Ce n'est pas la première fois que l'ancien chef économiste du FMI plaide pour un relèvement de la cible d'inflation. Et il n'est pas seul à le préconiser: "Je suis totalement d'accord avec Olivier Blanchard. Il y a quelques années, il avait même proposé (une cible de) 4%. Cette barre des 2% n'a pas vraiment de fondement théorique très précis", note Sylvain Bersinger, chef économiste chez Asterès, sur BFM Business.

"Je pense que si on avait 3% d'inflation, ce ne serait pas du tout dramatique, alors que des politiques monétaires très restrictives pour revenir à 2% qui casseraient l'emploi et la croissance auraient un coût économique et social beaucoup trop élevé."

Dans une tribune relayée par Challenges en décembre 2022, le prix Nobel 2008 Paul Krugman défendait également un objectif d'inflation de 3%: "Il se trouve qu’un certain nombre d’économistes, dont je suis, soutiennent depuis longtemps que 2% est trop bas (...)", écrivait-il, ajoutant que "les changements apportés par la pandémie dans notre façon de travailler et nos choix d’achats ont montré que les problèmes d’ajustement sont encore plus grands que nous ne le croyions, et ces derniers seraient peut-être plus faciles à résoudre si nous acceptions une inflation à 3% ou même 4%, plutôt que d’insister pour la ramener à 2%".

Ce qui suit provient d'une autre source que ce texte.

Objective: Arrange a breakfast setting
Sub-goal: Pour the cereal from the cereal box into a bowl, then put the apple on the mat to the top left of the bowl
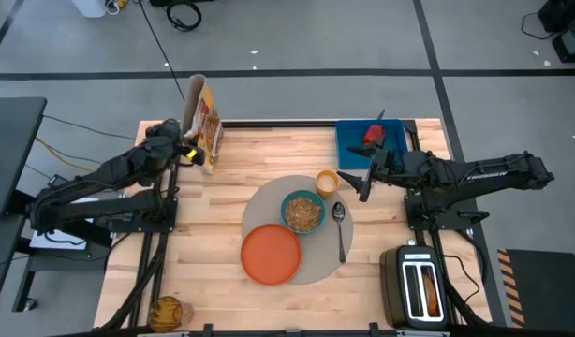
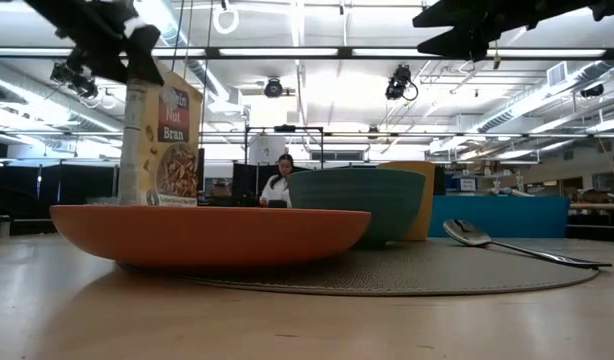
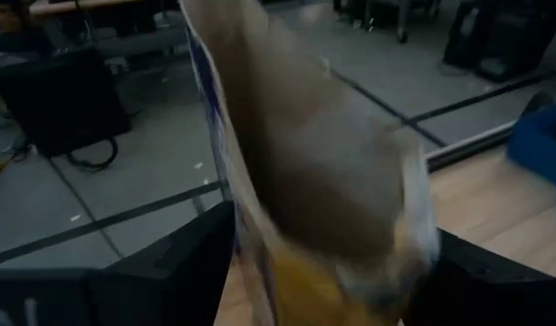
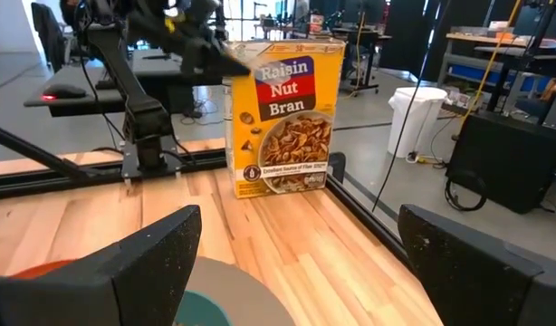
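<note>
A grey mat is laid near the middle of the table, as seen from above. On the mat, an orange plate is set at about seven o'clock and a teal bowl, filled with brown cereal, near the centre; plate and bowl are seen just beside each other. A spoon is laid at three o'clock on the mat, bowl end toward the far edge, and an orange cup is placed at the mat's one o'clock rim. An apple is seen on a blue board at the table's one o'clock corner. A cereal box is stood upright at the table's eleven o'clock, well apart from the mat. The left gripper is positioned at the box, its fingers spread to either side of the box top; whether the box is touched cannot be told. The right gripper is held above the table just at three o'clock of the cup, its fingers wide apart and nothing between them. A toaster is placed at the table's five o'clock corner, and a jar at seven o'clock. In the low view a person is seen far behind the table.
</note>
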`<act>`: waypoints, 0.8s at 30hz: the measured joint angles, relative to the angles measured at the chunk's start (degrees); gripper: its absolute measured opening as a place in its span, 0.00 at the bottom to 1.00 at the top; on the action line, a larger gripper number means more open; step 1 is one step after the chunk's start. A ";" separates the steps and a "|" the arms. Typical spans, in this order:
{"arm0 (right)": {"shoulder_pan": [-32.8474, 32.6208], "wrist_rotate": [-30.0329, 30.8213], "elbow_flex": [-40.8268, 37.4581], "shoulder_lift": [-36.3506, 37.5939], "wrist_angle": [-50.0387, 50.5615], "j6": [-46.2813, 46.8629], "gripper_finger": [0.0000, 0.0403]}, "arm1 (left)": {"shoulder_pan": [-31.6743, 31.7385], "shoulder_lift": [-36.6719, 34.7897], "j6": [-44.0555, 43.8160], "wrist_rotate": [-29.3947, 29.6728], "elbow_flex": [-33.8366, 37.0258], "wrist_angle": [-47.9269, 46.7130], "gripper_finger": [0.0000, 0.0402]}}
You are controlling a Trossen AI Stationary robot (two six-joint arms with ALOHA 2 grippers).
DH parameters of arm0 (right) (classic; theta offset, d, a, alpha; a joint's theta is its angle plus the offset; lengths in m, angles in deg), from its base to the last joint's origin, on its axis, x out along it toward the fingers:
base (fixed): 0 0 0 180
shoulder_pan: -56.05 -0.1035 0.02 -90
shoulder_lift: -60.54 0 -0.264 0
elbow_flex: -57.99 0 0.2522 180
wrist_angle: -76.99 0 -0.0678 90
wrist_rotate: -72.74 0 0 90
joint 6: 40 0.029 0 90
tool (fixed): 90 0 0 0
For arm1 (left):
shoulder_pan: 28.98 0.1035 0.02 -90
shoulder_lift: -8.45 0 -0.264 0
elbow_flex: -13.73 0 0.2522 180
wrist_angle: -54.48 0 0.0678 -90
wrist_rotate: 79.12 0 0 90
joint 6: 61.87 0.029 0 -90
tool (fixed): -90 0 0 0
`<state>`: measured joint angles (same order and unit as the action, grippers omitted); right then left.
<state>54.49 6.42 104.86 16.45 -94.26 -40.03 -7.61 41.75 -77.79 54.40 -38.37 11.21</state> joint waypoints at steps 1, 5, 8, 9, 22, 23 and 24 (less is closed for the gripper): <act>0.00 0.01 0.00 -0.01 0.02 0.00 0.95 | 0.00 0.00 0.58 -0.16 -0.96 0.05 0.65; 0.00 0.03 0.00 -0.01 0.03 0.03 0.95 | 0.00 0.00 3.43 -0.24 -4.54 0.08 0.65; 0.00 0.05 0.00 -0.01 0.05 -0.06 0.95 | 0.00 0.00 4.98 -0.23 -6.64 0.12 0.65; 0.03 0.05 0.00 -0.01 0.16 -0.17 0.95 | 0.00 0.00 5.13 -0.25 -7.18 0.10 0.65; 7.49 9.29 -0.04 -3.62 6.57 4.96 0.95 | -1.11 -0.02 16.15 -3.16 -8.62 13.50 0.65; 8.71 9.93 -0.04 -4.10 6.77 6.03 0.95 | -1.47 -0.02 16.49 -6.03 -8.62 15.50 0.65; 10.11 10.35 -0.03 -4.54 7.05 7.43 0.95 | -1.88 -0.04 16.61 -9.53 -8.62 17.40 0.65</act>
<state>64.60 16.77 104.83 11.91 -87.21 -32.60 -9.50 41.71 -61.18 44.86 -47.00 28.62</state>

La Fed opposée à un relèvement de l'objectif à ce stade

En mai, deux responsables de la Réserve fédérale américaine ont évoqué avec prudence l'idée d'un examen de l'objectif à moyen terme de la Fed d'une inflation autour de 2%: "Pourrions-nous réexaminer cela? Bien sûr, mais nous ne pouvons pas le faire tant que l'inflation ne sera pas revenue à 2%", a déclaré Neel Kashkari, président de la Fed de Minneapolis, dans une interview à Reuters.

"Dès que la Fed aura ramené l'inflation à 2%, "nous pourrions alors débattre de ce qui devrait être le bon objectif", a-t-il poursuivi.

Reste que le président de la Fed, Jerome Powell, s'est prononcé en mars contre une modification de l'objectif de 2%, jugeant que l'engagement de la banque centrale en faveur de ce taux contribuait à affermir la confiance dans la stabilié des prix malgré les pressions inflationnistes actuelles. Mais "il ne sera pas facile d'atteindre l'objectif de 2% et il pourrait être très difficile pour la Fed de dire 'nous devons atteindre l'objectif de 2% et nous allons maintenir les taux d'intérêt à un niveau très élevé'", avait déjà prévenu Olivier Blanchard.